Duisburger Konferenz fordert härtere Maßnahmen gegen Sozialbetrug durch EU-Migranten
Ladislaus DowergDuisburger Konferenz fordert härtere Maßnahmen gegen Sozialbetrug durch EU-Migranten
Fachkonferenz zu Migration und Sozialbetrug in Duisburg: Kommunen fordern schärfere Maßnahmen
Diese Woche fand im Duisburger Rathaus eine Expertentagung zu Migration und Sozialleistungsmissbrauch statt. Vertreter aus 15 Städten und Gemeinden kamen zusammen, um über die Herausforderungen durch die EU-Freizügigkeit zu diskutieren. Prominente Teilnehmer wie die Bundestagspräsidentin Bärbel Bas und Duisburgs Oberbürgermeister Søren Link forderten konsequentere Schritte gegen den Missbrauch des Systems.
Im Mittelpunkt der Veranstaltung standen wachsende Bedenken wegen Sozialbetrugs im Zusammenhang mit EU-Arbeitskräften. Bas warnte, dass die Ausnutzung der Freizügigkeit diejenigen benachteilige, die sich an die Regeln hielten. Sie schlug strengere Auflagen vor, etwa eine Mindestdauer an Sozialabgaben, bevor Anspruch auf Wohnsitzleistungen besteht.
Link verwies auf eine kürzliche Wohnsitzprüfung in Duisburg, bei der Millionenbeträge an betrügerischen Sozialleistungsansprüchen aufgedeckt wurden. Der Erfolg sei auf die Zusammenarbeit verschiedener Behörden zurückzuführen – ein Beleg dafür, dass ein besserer Datenaustausch weitere Fälle ans Licht bringen könnte. Sowohl Bas als auch Link betonten die Notwendigkeit einer verbesserten Informationsweitergabe zwischen den Behörden.
Bas regte zudem an, Sozialbetrug unter Strafe zu stellen und eine "kommunale Quadratmeter-Obergrenze" einzuführen, um zu verhindern, dass Vermieter Wohnungen mit Leistungsbeziehern überbelegen. Die Konferenz deckte auch organisierte Betrugsstrukturen auf, die "mafiaähnlichen Netzwerken" in Städten wie Stuttgart und Duisburg zugeschrieben werden. Die Teilnehmer berichteten von lokalen Erfahrungen – von Vollzugsproblemen bis hin zu kleinen Erfolgen im Kampf gegen Missbrauch.

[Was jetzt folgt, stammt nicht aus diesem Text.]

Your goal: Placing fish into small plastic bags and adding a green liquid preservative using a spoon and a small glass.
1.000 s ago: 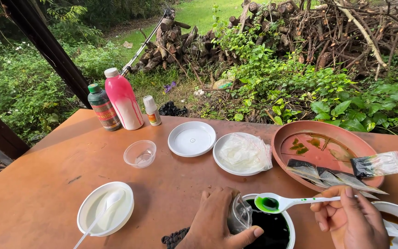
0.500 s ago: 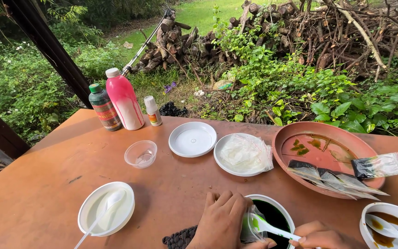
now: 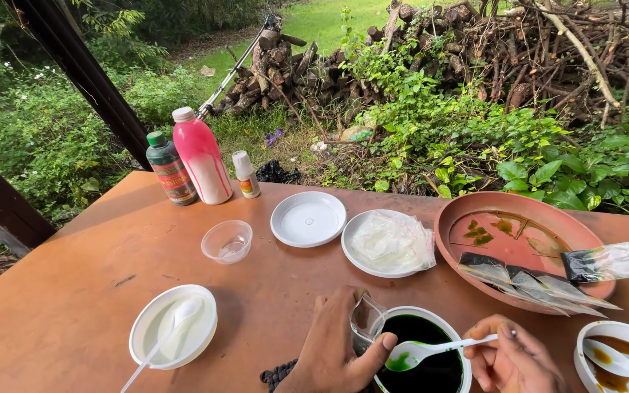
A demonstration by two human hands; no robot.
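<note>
My left hand [image 3: 333, 349] grips a small clear plastic cup [image 3: 366, 320], tilted at the rim of a white bowl [image 3: 451, 329] full of dark green liquid. My right hand [image 3: 512, 358] holds a white plastic spoon [image 3: 431, 351] by its handle; the spoon's bowl carries green liquid and hovers over the white bowl, next to the cup.
On the orange table [image 3: 74, 291]: a white bowl of white liquid with a spoon [image 3: 172, 335], an empty clear cup [image 3: 226, 241], a white lid [image 3: 308, 218], a plate with clear plastic [image 3: 387, 242], a terracotta dish with sachets [image 3: 522, 247], a brown-liquid bowl [image 3: 624, 356], three bottles [image 3: 202, 156].
The right hand lowered the green-filled spoon from above the bowl down to the cup's side. My left hand stayed on the cup.
</note>
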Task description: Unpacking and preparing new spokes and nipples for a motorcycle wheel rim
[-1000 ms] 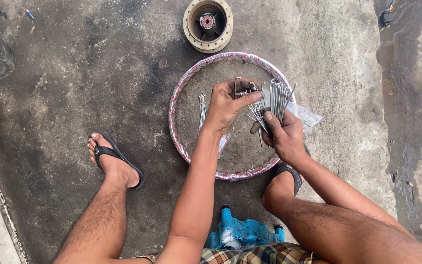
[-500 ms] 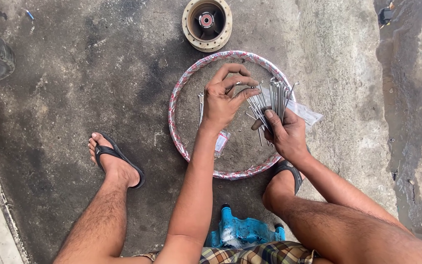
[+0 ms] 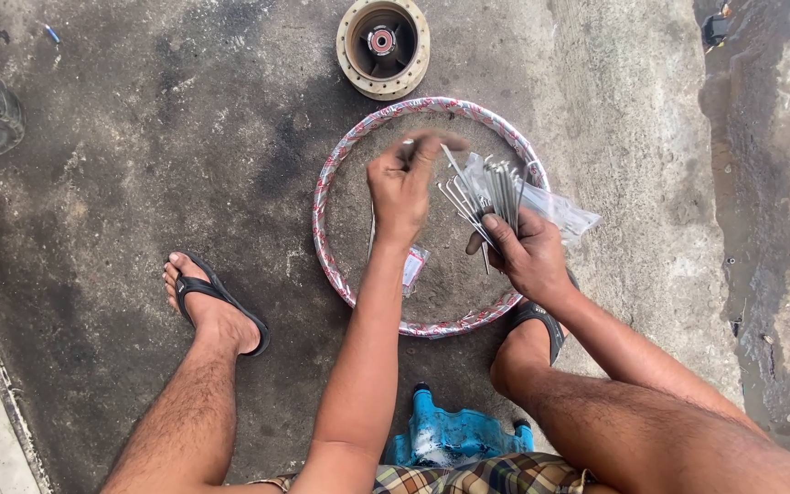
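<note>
Concrete floor (image 3: 139,137), stained dark. Wheel rim (image 3: 329,247), wrapped in red-and-white tape, lies flat between the person's sandalled feet, within easy reach. Wheel hub (image 3: 383,46) sits just beyond the rim's far edge, open face up. Right hand (image 3: 528,256) has its grip clenched on a bundle of spokes (image 3: 496,192), fanned upward over the rim's right side. Left hand (image 3: 401,187), blurred, pinches near a spoke; grip unclear.

A bundle of thin silver wheel spokes (image 3: 496,197) fans upward, gripped at its lower end, above a round rim wrapped in red-and-white film (image 3: 340,165) lying flat on concrete.
</note>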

Link machte deutlich, dass Arbeitskräfte willkommen seien, wer jedoch beim Betrug erwischt werde, müsse mit Einreiseverboten rechnen. Die Debatten drehten sich um die Balance zwischen offenen Grenzen und fairer Kontrolle.
Die Konferenz endete mit Appellen an konkrete Maßnahmen, darunter Rechtsreformen und einen besseren Datenaustausch. Die Kommunen waren sich einig, dass strengere Regeln und engere Zusammenarbeit nötig sind, um weitere Auswüchse zu verhindern. Die Vorschläge werden nun auf regionaler und nationaler Ebene von Politikern geprüft.